Peter A. Stolypin (1862–1911), Russia’s last important pro-market reformer before World War I, declared, “Supreme authority is the sustaining idea of the Russian state, it embodies its strength and unity, and if Russia is to be, then it will be only by the effort of her sons to defend, to protect this authority, which has forged Rus­sia and keeps her from disintegrating.” As for Western political ideals, he added, “One must not attach to our Russian stem some alien, foreign flower.”

Even the peasantry endorsed the idea of absolute monarchy. In the late nineteenth century, Pipes points out, “the peasants regarded the tsar as the proprietor of Russia and expected to receive from him the land allot­ments they so desperately needed. Peasant rebellions in Russia were invariably directed not against the tsar but carried out in the name of the tsar against what the rebels perceived as selfish nobles and usurpers of the tsar’s authority.”

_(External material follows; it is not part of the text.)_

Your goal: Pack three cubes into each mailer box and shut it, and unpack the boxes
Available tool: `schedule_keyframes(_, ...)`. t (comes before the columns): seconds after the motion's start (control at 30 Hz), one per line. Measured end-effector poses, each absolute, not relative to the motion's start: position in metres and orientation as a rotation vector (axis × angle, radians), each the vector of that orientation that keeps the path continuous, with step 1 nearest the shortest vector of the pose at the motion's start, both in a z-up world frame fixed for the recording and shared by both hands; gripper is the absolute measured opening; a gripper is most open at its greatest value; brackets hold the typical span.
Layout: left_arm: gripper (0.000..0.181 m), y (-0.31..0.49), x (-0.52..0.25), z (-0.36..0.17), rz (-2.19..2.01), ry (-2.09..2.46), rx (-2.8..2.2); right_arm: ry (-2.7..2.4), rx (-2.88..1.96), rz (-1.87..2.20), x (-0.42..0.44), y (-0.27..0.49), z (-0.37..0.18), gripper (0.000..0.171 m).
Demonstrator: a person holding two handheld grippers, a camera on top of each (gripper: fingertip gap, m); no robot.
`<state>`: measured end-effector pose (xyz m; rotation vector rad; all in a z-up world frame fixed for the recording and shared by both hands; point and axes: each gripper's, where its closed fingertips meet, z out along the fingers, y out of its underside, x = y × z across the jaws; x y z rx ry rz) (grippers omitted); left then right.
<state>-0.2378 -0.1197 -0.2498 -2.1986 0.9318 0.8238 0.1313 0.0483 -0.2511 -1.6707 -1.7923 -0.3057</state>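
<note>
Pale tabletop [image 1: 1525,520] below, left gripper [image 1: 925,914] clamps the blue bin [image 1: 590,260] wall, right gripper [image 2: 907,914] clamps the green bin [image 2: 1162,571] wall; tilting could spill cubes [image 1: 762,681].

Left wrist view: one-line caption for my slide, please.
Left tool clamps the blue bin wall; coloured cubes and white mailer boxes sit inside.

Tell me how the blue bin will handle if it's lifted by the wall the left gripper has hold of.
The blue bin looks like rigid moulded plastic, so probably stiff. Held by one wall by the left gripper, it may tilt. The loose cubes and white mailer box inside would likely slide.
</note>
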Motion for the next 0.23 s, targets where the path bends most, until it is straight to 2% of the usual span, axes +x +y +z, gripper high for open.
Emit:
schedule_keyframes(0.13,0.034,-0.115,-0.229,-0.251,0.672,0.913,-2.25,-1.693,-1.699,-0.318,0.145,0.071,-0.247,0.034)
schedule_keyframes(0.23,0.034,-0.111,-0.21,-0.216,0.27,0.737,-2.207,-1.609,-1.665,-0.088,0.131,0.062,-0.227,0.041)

Russia’s status as a great power that stretched from the Baltic Sea to the Pacific Ocean was attributed by the Russian people to the unquestioned power of the monarchy. Centralized power not only kept Russia together, it also made Russia a force among the powers of the world—something Russians could take pride in regardless of how lowly their rank might be.

Autocratic government, Pipes explains, prevented the emergence of an independent middle class. Private property rights never took hold because in principle all land and the objects on it were the possessions of the tsars. There were none of the intermediary institutions of civil society that had nurtured the growth of liberty in the West.

These are the cultural and psychological legacies left to the Russian people by centuries of autocratic rule, many of which were reinforced by three quarters of a century of communist dictatorship. Pipes’s book may help us to understand why Russia’s path to liberty seems so slow and tortuous.

Richard Ebeling is the president of FEE.